• _What this task involves_:
Write out each line below exactly as it appears.

(Data block)

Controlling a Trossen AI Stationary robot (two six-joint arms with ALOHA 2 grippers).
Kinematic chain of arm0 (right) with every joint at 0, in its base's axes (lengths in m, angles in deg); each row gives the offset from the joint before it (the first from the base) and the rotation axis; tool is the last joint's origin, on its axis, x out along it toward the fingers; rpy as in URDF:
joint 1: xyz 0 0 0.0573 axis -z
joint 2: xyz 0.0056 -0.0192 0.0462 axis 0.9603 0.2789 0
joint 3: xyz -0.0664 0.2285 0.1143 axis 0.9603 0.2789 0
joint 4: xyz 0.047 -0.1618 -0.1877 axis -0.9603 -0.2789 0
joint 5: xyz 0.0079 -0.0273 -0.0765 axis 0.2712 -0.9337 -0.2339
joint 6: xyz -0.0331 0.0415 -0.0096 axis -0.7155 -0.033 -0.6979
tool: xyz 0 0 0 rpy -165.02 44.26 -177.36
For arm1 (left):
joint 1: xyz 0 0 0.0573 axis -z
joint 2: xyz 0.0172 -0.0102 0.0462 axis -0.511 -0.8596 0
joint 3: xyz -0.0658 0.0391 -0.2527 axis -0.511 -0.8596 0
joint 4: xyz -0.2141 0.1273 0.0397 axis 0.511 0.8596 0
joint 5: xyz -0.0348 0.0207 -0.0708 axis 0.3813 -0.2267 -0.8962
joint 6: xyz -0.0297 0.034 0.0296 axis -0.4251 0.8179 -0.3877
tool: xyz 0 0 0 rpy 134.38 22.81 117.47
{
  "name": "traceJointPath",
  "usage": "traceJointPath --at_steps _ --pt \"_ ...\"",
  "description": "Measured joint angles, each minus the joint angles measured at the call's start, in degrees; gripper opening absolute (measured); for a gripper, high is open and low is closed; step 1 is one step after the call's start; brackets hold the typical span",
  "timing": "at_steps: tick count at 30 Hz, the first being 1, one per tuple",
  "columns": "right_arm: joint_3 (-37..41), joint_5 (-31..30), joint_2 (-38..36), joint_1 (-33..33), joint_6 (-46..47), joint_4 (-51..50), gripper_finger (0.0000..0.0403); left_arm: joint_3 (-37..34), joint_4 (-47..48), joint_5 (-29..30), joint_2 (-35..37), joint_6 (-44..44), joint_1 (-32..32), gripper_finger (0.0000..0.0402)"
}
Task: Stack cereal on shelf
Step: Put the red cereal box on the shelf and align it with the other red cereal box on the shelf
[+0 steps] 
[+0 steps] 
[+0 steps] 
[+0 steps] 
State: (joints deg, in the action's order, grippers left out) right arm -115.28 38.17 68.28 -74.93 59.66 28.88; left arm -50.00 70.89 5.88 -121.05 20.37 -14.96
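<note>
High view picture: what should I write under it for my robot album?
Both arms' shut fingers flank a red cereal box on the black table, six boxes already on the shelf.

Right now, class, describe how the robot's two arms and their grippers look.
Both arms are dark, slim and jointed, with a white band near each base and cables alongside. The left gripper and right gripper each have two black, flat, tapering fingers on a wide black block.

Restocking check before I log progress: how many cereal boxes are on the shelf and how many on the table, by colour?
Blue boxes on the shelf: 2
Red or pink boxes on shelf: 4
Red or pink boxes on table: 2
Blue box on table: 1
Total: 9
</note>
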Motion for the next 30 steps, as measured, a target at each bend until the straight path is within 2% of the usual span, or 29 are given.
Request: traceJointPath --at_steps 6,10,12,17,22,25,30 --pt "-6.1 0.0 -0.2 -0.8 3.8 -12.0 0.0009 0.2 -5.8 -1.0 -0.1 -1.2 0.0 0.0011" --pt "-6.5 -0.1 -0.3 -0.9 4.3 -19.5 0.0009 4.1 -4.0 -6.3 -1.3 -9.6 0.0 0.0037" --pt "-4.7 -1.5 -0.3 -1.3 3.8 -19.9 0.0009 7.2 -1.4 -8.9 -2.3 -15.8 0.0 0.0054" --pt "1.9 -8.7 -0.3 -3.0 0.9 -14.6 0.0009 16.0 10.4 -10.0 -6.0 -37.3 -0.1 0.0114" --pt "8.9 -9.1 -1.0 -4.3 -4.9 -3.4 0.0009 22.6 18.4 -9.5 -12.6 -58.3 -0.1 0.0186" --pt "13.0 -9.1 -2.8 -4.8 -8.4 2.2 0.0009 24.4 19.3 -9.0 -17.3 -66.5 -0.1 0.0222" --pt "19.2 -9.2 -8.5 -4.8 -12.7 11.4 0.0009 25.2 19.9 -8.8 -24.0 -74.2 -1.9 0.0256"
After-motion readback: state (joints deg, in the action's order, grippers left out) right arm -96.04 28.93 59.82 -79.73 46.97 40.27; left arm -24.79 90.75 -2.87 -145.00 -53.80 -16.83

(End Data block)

• _Finished exercise_:
Controlling a Trossen AI Stationary robot (two six-joint arms with ALOHA 2 grippers).
Kinematic chain of arm0 (right) with every joint at 0, in its base's axes (lengths in m, angles in deg); each row gives the offset from the joint before it (the first from the base) and the rotation axis; tool is the last joint's origin, on its axis, x out along it toward the fingers; rpy as in URDF:
joint 1: xyz 0 0 0.0573 axis -z
joint 2: xyz 0.0056 -0.0192 0.0462 axis 0.9603 0.2789 0
joint 3: xyz -0.0664 0.2285 0.1143 axis 0.9603 0.2789 0
joint 4: xyz 0.047 -0.1618 -0.1877 axis -0.9603 -0.2789 0
joint 5: xyz 0.0079 -0.0273 -0.0765 axis 0.2712 -0.9337 -0.2339
joint 6: xyz -0.0331 0.0415 -0.0096 axis -0.7155 -0.033 -0.6979
tool: xyz 0 0 0 rpy -165.02 44.26 -177.36
For arm1 (left):
joint 1: xyz 0 0 0.0573 axis -z
joint 2: xyz 0.0172 -0.0102 0.0462 axis -0.511 -0.8596 0
joint 3: xyz -0.0658 0.0391 -0.2527 axis -0.511 -0.8596 0
joint 4: xyz -0.2141 0.1273 0.0397 axis 0.511 0.8596 0
joint 5: xyz -0.0348 0.0207 -0.0708 axis 0.3813 -0.2267 -0.8962
joint 6: xyz -0.0297 0.034 0.0296 axis -0.4251 0.8179 -0.3877
tool: xyz 0 0 0 rpy 134.38 22.81 117.47
{
  "name": "traceJointPath",
  "usage": "traceJointPath --at_steps _ --pt \"_ ...\"",
  "description": "Measured joint angles, each minus the joint angles measured at the call's start, in degrees; gripper opening absolute (measured); for a gripper, high is open and low is closed; step 1 is one step after the call's start; brackets hold the typical span",
  "timing": "at_steps: tick count at 30 Hz, the first being 1, one per tuple",
  "columns": "right_arm: joint_3 (-37..41), joint_5 (-31..30), joint_2 (-38..36), joint_1 (-33..33), joint_6 (-46..47), joint_4 (-51..50), gripper_finger (0.0000..0.0403); left_arm: joint_3 (-37..34), joint_4 (-47..48), joint_5 (-29..30), joint_2 (-35..37), joint_6 (-44..44), joint_1 (-32..32), gripper_finger (0.0000..0.0402)"
}
Task: Stack cereal on shelf
Step: Put the red cereal box on the shelf and align it with the other red cereal box on the shelf
[+0 steps] 
[+0 steps] 
[+0 steps] 
[+0 steps] 
State: (joints deg, in the action's order, grippers left out) right arm -115.28 38.17 68.28 -74.93 59.66 28.88; left arm -50.00 70.89 5.88 -121.05 20.37 -14.96
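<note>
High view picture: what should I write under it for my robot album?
Both arms' shut fingers flank a red cereal box on the black table, six boxes already on the shelf.

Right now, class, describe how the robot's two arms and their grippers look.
Both arms are dark, slim and jointed, with a white band near each base and cables alongside. The left gripper and right gripper each have two black, flat, tapering fingers on a wide black block.

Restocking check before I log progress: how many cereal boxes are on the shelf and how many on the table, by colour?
Blue boxes on the shelf: 2
Red or pink boxes on shelf: 4
Red or pink boxes on table: 2
Blue box on table: 1
Total: 9
</note>
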Motion for the next 30 steps, as measured, a target at each bend until the straight path is within 2% of the usual span, or 29 are given.
Request: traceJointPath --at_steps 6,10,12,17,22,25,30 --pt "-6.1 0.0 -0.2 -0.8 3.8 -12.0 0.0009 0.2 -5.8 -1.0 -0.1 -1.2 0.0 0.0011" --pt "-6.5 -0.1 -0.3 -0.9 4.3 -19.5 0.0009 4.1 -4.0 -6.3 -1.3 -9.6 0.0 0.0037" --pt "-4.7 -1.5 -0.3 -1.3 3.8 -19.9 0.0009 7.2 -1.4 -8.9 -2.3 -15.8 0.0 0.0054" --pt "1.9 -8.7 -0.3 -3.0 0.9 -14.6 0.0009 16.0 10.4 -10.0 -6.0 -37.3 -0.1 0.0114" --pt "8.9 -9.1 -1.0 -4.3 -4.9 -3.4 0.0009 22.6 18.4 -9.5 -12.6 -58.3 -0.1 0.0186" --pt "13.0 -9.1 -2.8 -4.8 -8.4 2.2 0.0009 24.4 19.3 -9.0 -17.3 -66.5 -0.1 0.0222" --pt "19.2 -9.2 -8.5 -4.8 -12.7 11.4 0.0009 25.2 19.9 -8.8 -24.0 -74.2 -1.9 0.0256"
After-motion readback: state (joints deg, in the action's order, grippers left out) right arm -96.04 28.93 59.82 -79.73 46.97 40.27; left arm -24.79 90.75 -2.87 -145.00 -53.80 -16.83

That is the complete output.